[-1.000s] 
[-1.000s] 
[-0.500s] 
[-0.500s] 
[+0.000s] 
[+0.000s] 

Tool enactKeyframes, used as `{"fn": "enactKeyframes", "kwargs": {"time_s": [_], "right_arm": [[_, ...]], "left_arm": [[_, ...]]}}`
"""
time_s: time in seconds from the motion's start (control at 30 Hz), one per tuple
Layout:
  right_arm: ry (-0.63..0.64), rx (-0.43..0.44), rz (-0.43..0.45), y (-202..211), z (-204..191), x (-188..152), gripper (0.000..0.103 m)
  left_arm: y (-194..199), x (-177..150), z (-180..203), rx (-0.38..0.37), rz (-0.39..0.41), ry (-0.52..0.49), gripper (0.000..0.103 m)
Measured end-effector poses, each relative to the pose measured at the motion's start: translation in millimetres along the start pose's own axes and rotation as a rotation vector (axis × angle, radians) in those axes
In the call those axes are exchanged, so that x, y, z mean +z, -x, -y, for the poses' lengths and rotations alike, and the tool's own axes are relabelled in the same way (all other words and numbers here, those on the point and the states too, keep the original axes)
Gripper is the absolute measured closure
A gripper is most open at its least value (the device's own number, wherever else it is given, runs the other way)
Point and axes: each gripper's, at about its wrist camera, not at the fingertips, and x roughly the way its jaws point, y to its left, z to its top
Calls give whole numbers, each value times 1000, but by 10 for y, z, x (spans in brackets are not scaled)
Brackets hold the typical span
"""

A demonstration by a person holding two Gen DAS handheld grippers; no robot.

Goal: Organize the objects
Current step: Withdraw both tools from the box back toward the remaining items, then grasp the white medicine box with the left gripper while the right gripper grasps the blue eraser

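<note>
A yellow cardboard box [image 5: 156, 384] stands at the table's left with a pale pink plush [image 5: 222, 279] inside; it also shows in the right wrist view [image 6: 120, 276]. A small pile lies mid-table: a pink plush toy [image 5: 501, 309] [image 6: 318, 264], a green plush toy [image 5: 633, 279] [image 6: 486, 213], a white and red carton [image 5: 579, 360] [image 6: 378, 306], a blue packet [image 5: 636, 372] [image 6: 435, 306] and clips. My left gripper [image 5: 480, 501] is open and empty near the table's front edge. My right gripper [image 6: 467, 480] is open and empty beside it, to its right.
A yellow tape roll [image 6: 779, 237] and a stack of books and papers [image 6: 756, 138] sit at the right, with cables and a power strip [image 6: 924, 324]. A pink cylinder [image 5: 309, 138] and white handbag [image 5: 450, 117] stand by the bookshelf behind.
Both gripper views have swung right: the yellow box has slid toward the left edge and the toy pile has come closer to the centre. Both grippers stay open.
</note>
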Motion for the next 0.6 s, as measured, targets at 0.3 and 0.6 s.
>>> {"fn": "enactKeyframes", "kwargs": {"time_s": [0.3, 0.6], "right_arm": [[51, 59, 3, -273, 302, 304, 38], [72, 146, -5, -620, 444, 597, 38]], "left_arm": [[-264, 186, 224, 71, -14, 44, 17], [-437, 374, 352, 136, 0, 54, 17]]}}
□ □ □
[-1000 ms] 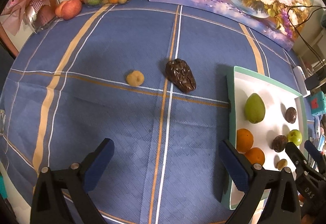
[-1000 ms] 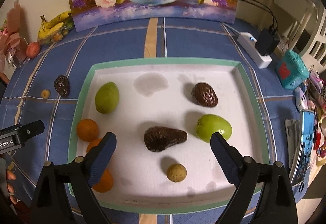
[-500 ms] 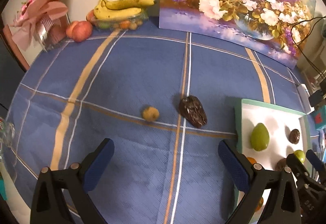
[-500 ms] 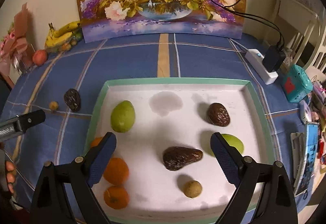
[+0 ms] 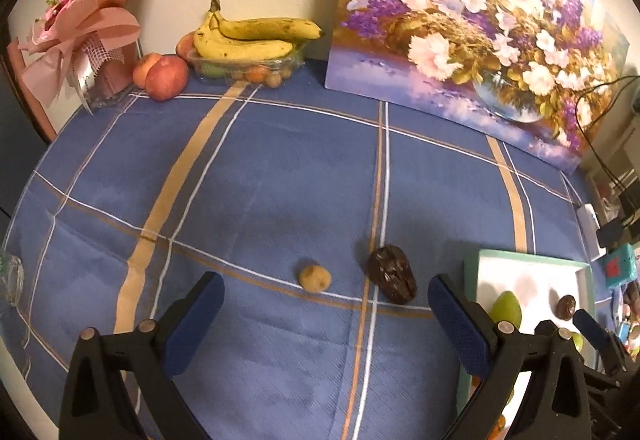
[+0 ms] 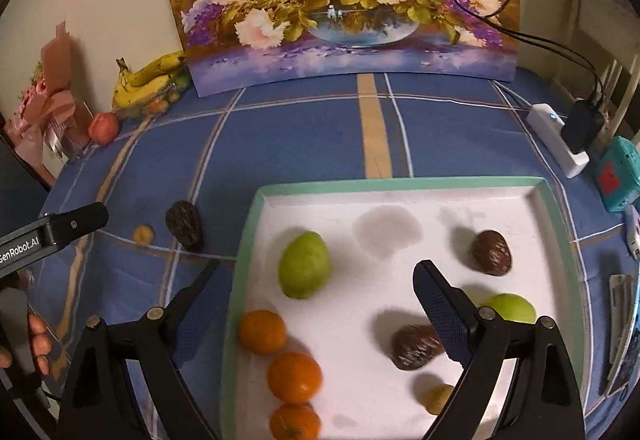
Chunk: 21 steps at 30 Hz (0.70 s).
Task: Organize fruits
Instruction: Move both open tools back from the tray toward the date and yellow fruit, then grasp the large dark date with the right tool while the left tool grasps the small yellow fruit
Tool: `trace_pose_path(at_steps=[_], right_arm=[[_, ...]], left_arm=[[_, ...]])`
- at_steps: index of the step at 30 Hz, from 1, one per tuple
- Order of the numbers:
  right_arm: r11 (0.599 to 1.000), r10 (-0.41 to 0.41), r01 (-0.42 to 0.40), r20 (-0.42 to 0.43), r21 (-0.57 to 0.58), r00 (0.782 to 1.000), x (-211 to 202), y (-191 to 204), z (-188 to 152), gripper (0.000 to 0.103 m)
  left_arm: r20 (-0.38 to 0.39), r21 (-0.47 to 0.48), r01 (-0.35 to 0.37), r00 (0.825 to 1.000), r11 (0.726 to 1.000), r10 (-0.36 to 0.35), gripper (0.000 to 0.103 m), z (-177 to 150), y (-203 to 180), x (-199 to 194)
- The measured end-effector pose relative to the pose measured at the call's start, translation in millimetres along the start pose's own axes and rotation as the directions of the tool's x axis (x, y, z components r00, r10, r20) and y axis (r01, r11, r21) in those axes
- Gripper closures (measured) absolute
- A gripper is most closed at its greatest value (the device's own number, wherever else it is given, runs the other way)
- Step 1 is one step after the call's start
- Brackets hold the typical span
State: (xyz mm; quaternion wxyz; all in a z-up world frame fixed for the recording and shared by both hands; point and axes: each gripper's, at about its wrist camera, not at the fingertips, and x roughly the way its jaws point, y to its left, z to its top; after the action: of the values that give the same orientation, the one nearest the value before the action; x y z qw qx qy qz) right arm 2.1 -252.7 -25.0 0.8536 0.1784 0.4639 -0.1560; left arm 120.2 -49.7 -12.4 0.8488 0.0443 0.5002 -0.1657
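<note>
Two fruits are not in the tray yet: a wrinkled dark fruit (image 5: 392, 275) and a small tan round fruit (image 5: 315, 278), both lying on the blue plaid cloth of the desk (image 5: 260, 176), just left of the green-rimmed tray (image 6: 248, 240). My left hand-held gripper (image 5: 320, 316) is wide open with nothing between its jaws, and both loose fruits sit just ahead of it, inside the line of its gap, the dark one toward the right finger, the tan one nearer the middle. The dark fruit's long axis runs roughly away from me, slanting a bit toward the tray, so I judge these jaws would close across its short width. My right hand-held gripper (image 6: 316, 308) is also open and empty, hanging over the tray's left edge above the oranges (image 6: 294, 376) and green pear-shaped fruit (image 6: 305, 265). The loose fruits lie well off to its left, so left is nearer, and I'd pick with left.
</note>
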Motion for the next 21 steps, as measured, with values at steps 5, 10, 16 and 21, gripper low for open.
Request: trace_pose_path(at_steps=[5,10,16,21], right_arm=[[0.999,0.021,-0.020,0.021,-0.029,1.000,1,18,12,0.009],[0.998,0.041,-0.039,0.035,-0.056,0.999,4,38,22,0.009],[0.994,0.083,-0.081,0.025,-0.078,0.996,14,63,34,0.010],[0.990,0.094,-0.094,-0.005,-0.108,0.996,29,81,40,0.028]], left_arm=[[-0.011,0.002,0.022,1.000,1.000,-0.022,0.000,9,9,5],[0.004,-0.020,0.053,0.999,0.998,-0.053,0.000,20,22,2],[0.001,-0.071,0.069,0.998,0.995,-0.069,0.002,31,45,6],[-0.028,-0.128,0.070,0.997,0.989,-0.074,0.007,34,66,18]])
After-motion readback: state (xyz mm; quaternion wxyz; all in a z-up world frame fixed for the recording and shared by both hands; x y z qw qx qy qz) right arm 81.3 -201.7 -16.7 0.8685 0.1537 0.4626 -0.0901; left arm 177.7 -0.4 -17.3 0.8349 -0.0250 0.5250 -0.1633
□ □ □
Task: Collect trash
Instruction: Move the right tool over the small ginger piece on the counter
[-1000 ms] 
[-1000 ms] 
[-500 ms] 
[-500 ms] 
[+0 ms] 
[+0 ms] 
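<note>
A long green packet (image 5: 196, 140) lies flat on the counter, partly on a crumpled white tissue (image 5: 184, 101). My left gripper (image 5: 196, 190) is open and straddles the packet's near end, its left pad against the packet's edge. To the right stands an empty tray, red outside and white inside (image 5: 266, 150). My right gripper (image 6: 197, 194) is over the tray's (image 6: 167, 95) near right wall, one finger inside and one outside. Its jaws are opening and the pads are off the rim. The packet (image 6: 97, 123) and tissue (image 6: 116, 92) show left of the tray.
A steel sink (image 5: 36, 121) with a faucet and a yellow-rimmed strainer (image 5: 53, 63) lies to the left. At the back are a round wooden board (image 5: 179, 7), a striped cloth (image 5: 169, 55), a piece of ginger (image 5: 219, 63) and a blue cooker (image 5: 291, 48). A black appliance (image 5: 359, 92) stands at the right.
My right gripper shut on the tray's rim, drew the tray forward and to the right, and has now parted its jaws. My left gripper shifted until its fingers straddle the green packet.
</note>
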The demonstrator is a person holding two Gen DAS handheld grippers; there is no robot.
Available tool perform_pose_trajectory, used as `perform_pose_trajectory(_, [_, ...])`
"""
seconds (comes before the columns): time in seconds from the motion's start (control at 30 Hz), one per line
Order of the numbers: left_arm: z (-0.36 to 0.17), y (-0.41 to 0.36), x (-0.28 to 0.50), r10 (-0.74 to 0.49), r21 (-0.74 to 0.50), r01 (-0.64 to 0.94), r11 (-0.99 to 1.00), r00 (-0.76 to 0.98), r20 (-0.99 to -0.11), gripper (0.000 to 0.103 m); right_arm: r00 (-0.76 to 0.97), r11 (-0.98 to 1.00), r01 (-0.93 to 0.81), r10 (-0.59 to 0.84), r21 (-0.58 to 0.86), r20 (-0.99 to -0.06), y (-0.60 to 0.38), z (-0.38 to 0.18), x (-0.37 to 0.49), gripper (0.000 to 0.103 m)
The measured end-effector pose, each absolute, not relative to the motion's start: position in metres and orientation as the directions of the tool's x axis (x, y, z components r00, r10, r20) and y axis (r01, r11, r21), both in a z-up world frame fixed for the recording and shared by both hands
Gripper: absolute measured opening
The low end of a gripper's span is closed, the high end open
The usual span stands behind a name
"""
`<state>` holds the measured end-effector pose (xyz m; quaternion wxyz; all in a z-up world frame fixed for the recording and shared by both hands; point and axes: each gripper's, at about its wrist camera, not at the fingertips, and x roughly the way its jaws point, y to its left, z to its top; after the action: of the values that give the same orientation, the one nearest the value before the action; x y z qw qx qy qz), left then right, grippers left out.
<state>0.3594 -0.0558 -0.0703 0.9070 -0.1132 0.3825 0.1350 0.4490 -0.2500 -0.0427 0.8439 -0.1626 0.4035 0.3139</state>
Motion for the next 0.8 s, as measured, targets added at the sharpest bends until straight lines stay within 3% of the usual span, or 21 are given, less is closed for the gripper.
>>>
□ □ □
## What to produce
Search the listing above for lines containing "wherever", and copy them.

## The answer
A gripper is most open at its least value (the device's own number, wherever else it is given, runs the other way)
- A gripper is most closed at its greatest value (the device's own number, wherever else it is given, runs the other way)

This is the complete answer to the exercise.